Às 10h35 (horário de Brasília) desta sexta-feira (22), o contrato de julho do milho negociado na Bolsa de Chicago (CBOT) apresentava leve alta de 0,75 ponto e 0,16%, cotado a US$ cents 463,00/bushel; o de setembro subia 1,00 ponto e 0,21%, a US$ cents 469,50/bushel. Na semana, os futuros acumulam ganhos de 1,59% e 1,40%, respectivamente.

Ontem (21), o vencimento de julho caiu 0,75%, a US$ cents 462,25/bushel, e o de setembro cedeu 0,85%, a US$ cents 468,50/bushel.

Nesta manhã, os preços eram sustentados pela demanda internacional aquecida pelo cereal norte-americano. Há pouco, o Departamento de Agricultura dos Estados Unidos (USDA) relatou duas vendas individuais de milho, uma de 493,7 mil toneladas para o México e outra de 110 mil toneladas para um destino desconhecido.

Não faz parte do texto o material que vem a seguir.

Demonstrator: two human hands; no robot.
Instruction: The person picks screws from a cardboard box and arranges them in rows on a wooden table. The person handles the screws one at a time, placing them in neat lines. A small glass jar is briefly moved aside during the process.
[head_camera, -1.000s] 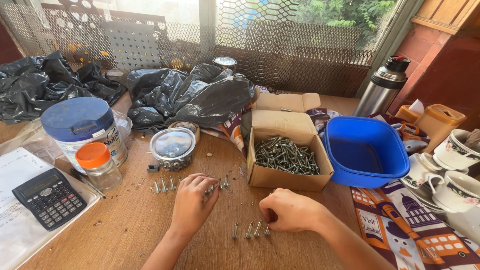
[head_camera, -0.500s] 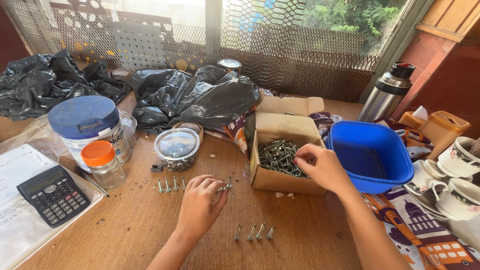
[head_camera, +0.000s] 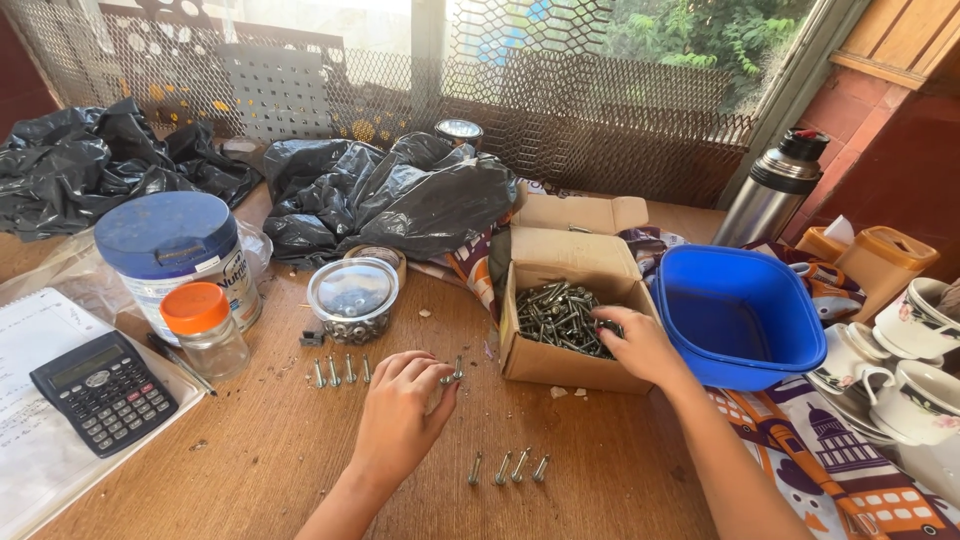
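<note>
My left hand (head_camera: 402, 410) rests on the wooden table (head_camera: 250, 460) and pinches a screw (head_camera: 456, 371) between thumb and fingers. My right hand (head_camera: 640, 345) reaches into an open cardboard box (head_camera: 560, 362), its fingers on the pile of dark screws (head_camera: 555, 315) inside. A row of several screws (head_camera: 340, 372) lies left of my left hand. Another row of several screws (head_camera: 508, 467) lies near the table's front.
A blue plastic tub (head_camera: 740, 315) stands right of the box. A clear lidded container (head_camera: 352, 298), an orange-capped jar (head_camera: 203, 328), a blue-lidded can (head_camera: 175, 255) and a calculator (head_camera: 103, 392) stand left. Black plastic bags (head_camera: 400, 195) lie behind. Thermos (head_camera: 775, 190) and cups (head_camera: 915, 350) right.
My right hand went from the table's front, where it left screws, up into the cardboard box. My left hand stayed by the table's middle holding a screw.
</note>
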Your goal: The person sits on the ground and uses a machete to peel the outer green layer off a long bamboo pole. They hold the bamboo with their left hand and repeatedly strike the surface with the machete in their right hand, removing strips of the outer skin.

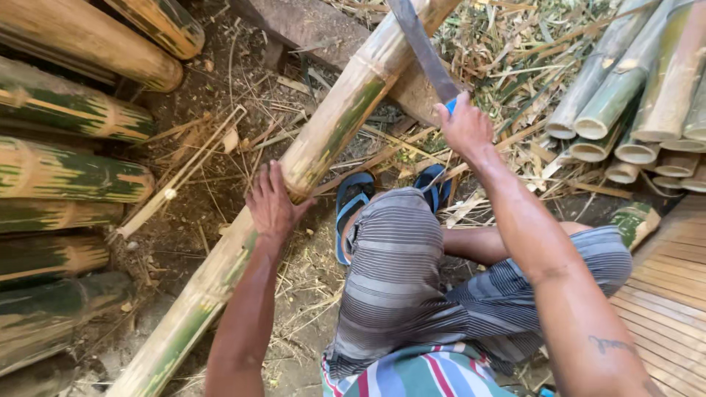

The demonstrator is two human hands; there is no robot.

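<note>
At the bottom of the frame your striped grey shorts [412, 279] and the hem of a striped, multicoloured shirt [426, 375] fill the centre, with your knees drawn up as you sit. To the lower right lies a slatted wooden floor of pale planks [665, 294].

Your left hand [273, 202] lies left of centre, palm down on the long yellow-green bamboo pole [323, 140], its fingers [259, 192] stretched out together along the pole and not curled round it. The pole runs diagonally from the lower left corner up to the top centre of the frame, resting on bare earth strewn with dry splinters.

Just beyond your knees, a pair of blue flip-flop sandals [353, 198] sits on your feet beside the pole.

Your right hand [465, 126], right of centre, is closed in a fist round the blue handle [450, 106] of a long dark metal blade [421, 44]. The blade slants up toward the top edge and lies across the pole's upper part; whether its edge touches the bamboo you cannot tell.

Down the left edge, a stack of thick dark-green and yellow bamboo logs [70, 173] lies side by side. In the upper right, a bundle of paler cut bamboo tubes [632, 103] shows its hollow ends toward you, with a heap of straw-coloured shavings [515, 59] beside it.
</note>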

O departamento já havia relatado na véspera que as vendas líquidas de milho para exportação na safra 2025/26 totalizaram 2,125 milhões de toneladas na semana encerrada em 14 de maio, volume 71% acima da média das quatro semanas anteriores. O desempenho também superou as expectativas do mercado, que iam de 800 mil a 1,6 milhão de toneladas. Além disso, foram registradas vendas líquidas de 281,4 mil toneladas para entrega no ano comercial 2026/27.

Também dava suporte a valorização do petróleo no mercado internacional, fator que aumenta a competitividade do etanol norte-americano produzido à base de milho.

No entanto, os ganhos eram limitados pelo bom ritmo de plantio da nova safra no Corn Belt e pela expectativa de ampla oferta na América do Sul. A Bolsa de Cereais de Buenos Aires elevou ontem sua projeção para a safra 2025/26 de milho da Argentina em 3 milhões de toneladas, para 64 milhões de toneladas.

No Brasil, apesar de perdas pontuais causadas por alguns estresses climáticos, a expectativa é de uma safra de inverno cheia – menor do que a colhida no ano passado, mas que deve ser quase compensada pelo bom rendimento registrado na safra de verão.